Women and Renewable Energy in a South African Community: Exploring Energy Poverty and Environmental Racism

By Fakier, Khayaat | Journal of International Women's Studies, May 15, 2018 | Go to article overview

Women and Renewable Energy in a South African Community: Exploring Energy Poverty and Environmental Racism


Fakier, Khayaat, Journal of International Women's Studies


Introduction

South Africa is the 14th biggest emitter of greenhouse gases in the world, and has embarked on a process of reducing its impact on the environment by expanding the green economy--that is, creating more jobs by producing environmentally friendly products and, simultaneously, encouraging the consumption of such products by businesses, citizens and consumers (Borel-Saladin and Turok, 2013). Cock (2014, 223), however cautions against seeing the green economy as the solution to South Africa's environmental ills and argues that any initiative to reduce the use of carbon-based fuels should "meet the needs of the majority rather than the profit of a few". Thus, initiatives such as fitting solar powered heaters and geysers, in compliance with new building codes should include "community participation and control" (ibid: 224).

This article looks at the installation, and, more specifically, the use of Solar Water Heaters (SWHs) in a township called, Lwandle, in the Western Cape Province of South Africa. It focuses on women in Lwandle, specifically, who as care givers and providers of domestic labour, are primarily responsible for the maintenance and renewal of households. Domestic labour, as it involves cleaning, cooking and caring for others, relies fundamentally on energy. Inadequate access to energy in poor households makes women's tasks more difficult and strains already stretched budgets to breaking point. The installation of SWHs in Lwandle in the 1990s, it is argued, was an outcome of community consultation (Du Toit 2010; SEA 2009 and SouthSouthNorth Africa 2008) in a township populated by a "responsive and responsible citizenry" (Murray and Witz 2013: 58).

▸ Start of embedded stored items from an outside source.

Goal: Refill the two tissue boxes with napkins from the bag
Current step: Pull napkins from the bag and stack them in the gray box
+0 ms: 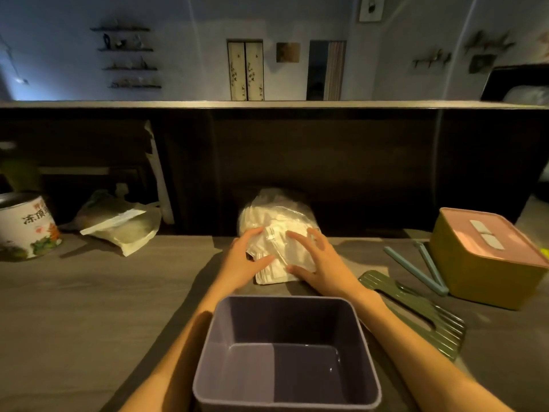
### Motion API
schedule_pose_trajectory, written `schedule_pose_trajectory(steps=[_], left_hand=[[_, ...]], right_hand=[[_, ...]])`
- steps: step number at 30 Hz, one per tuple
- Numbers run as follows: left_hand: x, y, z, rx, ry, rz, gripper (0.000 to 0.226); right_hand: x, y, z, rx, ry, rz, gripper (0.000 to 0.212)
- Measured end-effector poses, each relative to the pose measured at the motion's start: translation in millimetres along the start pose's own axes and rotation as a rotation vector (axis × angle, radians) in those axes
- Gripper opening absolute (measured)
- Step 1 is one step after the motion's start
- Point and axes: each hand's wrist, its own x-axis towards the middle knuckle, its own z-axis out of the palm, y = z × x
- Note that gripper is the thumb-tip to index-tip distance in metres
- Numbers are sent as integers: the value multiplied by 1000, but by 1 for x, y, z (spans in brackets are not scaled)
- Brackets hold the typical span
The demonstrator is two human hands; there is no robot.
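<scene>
A clear plastic bag (277, 211) full of white napkins lies on the counter against the dark back panel. A stack of napkins (277, 263) sticks out of its near end. My left hand (245, 257) and my right hand (319, 260) grip that stack from either side, fingers over the top and thumbs at the front. Directly in front of me stands an open, empty purple tissue box (288, 349) without its lid. A yellow tissue box (487, 257) with a pink lid sits closed at the right.
A green ribbed lid (416, 310) lies flat right of the purple box, beside a light blue clip (416, 267). A printed tin can (28, 227) and a flat pouch (118, 226) stand at the left. A raised ledge (267, 104) runs across behind the counter.
</scene>
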Motion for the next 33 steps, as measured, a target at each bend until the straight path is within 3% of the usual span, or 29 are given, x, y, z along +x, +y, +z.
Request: schedule_pose_trajectory(steps=[3, 5, 8, 11, 14, 16, 24, 29, 33], left_hand=[[6, -5, 1, -14, -6, 28, 62], [8, -4, -4, 37, 86, 11, 52], [4, 3, -15, 202, 294, 15, 35], [0, 2, -22, 201, 349, -6, 35], [-7, 3, -25, 173, 292, -44, 36], [-10, 6, -24, 144, 229, -14, 30], [-11, 9, -20, 24, 148, -46, 23], [-15, 18, -25, -191, 76, -90, 30], [-19, 29, -27, -301, -37, -51, 45]], right_hand=[[-2, 3, -5, -62, 195, -59, 68], [-3, 3, -16, -117, 311, -188, 47], [-7, -7, -24, 0, 101, -259, 22], [-8, -9, -8, -160, -65, -283, 48], [-6, -9, 1, -334, -100, -183, 85], [-5, -13, 3, -407, -91, -132, 92], [-7, -26, 3, -393, 12, -123, 39], [-13, -20, -7, -222, 169, -156, 26], [-19, -29, -25, 324, 312, -33, 20]])
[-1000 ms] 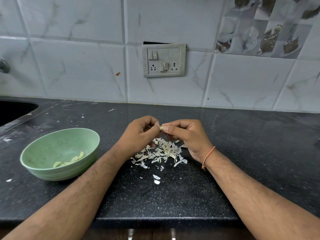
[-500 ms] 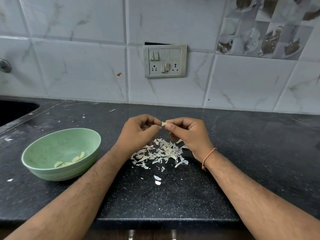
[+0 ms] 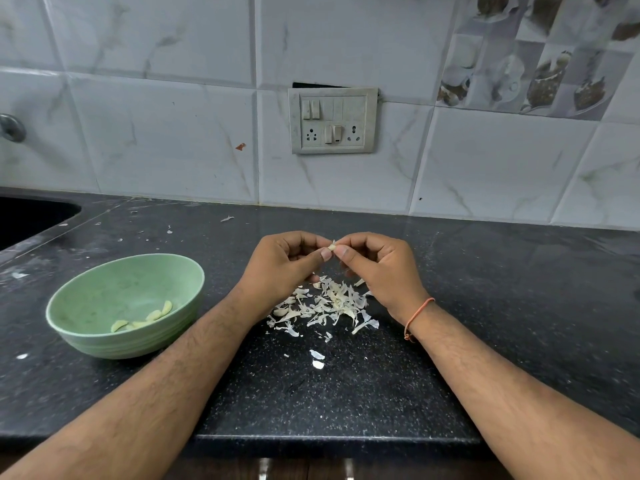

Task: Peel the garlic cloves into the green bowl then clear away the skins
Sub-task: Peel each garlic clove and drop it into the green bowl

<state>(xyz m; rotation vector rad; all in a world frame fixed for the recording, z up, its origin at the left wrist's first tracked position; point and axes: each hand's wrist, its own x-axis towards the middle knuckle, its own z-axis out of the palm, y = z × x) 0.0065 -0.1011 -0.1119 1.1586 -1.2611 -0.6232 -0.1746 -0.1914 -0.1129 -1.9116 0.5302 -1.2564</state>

This paper argues that the rights of women to be included in decisions about energy use and their experiences with energy use are ignored. Using an eco-feminist perspective, which argues that there are strong "connections between the unequal status of women and the life-threatening destruction of the environment" (Sturgeon 1997:28) this article explores how the rhetoric of 'renewable energy for the poor' which bypasses women's voices on domestic uses of renewable energy result in reverse outcomes of pro-environmental policy for the poor as well as for society in general.

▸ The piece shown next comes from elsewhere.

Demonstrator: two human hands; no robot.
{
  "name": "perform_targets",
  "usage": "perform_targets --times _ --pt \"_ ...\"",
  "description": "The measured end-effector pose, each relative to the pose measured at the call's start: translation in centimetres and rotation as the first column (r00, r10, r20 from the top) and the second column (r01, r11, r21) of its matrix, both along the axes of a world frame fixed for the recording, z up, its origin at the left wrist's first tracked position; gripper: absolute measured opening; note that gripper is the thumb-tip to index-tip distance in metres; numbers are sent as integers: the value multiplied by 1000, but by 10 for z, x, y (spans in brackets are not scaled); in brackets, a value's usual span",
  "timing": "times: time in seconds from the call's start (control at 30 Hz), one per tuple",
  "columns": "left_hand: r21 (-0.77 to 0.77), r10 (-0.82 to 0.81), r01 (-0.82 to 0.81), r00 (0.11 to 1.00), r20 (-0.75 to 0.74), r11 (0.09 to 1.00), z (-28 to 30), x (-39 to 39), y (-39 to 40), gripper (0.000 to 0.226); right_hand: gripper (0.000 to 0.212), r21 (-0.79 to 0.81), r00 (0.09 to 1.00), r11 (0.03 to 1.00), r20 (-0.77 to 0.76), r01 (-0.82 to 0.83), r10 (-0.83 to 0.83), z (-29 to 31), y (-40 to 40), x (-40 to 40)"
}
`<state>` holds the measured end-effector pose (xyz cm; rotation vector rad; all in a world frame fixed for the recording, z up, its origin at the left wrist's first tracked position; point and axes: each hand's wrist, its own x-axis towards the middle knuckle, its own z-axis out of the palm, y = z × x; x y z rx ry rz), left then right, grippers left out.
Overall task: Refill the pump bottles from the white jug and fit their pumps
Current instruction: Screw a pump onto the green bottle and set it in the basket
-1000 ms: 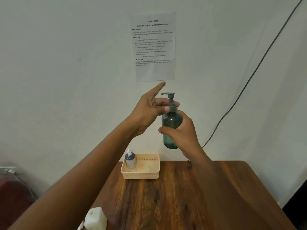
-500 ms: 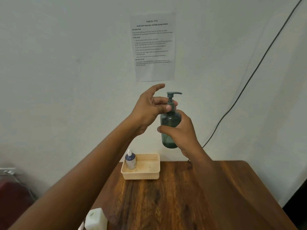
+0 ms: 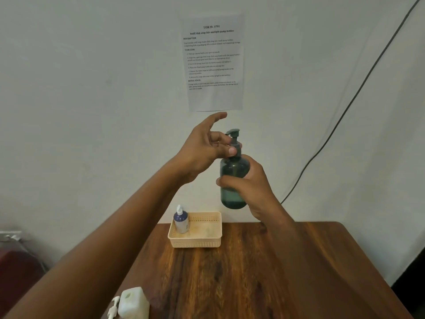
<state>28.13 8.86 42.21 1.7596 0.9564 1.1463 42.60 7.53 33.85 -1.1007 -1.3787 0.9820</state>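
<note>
Green pump bottle (image 3: 234, 180) is hanging in mid-air above the wooden table (image 3: 264, 272), upright, w/ its pump (image 3: 234, 137) seated on the neck. Right hand (image 3: 255, 187) is wrapping round the body, thumb across the front. Left hand (image 3: 207, 146) is pinching the pump collar btwn thumb and curled fingers, index finger sticking out straight. Looks like the screwing-on step. Bottle's showing dark liquid low down, so prob not heavy; smooth plastic, could be slippery if soap's on it, so gripping mid-body w/ a full wrap is the safe hold, twisting at the collar not the nozzle. Small bottle (image 3: 181, 221) is standing in the beige basket (image 3: 202, 242) at the back. White jug (image 3: 133, 302) is sitting at the near edge, a loose white pump (image 3: 113, 307) just beside it
</note>
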Motion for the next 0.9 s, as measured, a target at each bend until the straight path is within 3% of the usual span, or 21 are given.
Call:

Energy Poverty, Environmental Racism and Eco-Feminism

Energy poverty, commonly refers to "a lack of access to adequate, reliable, affordable and clean energy carriers and technologies for meeting energy service needs for cooking and those activities enabled by electricity to support economic and human development" (Pauchari and Rao 2013: 205). Those who experience energy poverty also experience inadequate access to public services, water and sanitation and commonly live in economically depressed communities. African women in communities such as those in South Africa, do not only shoulder a disproportionate burden to care for their households and communities (Fakier and Cock 2009), but also face gender-, class-, and race-based exclusion from decision-making and control over access to and the use of public resources (Kehler 2001). The gendered and racialized conditions of 'poor environments' in African townships has its origins in the environmental racism of our apartheid past (Ruiters 2001) This pattern of environmental racism continues despite our Bill of Rights proclaiming the right of all "to live in an environment that is not harmful to health or wellbeing" (Section 24 of the Bill of Rights). Many African South Africans continue to live on the most damaged land or under-serviced townships, in polluted neighbourhoods adjoining working or old mines, next to coal fired power stations, steel mills, incinerators and waste sites or polluting industries, without adequate services of refuse removal, water, electricity and sanitation (Fakier and Cock 2018).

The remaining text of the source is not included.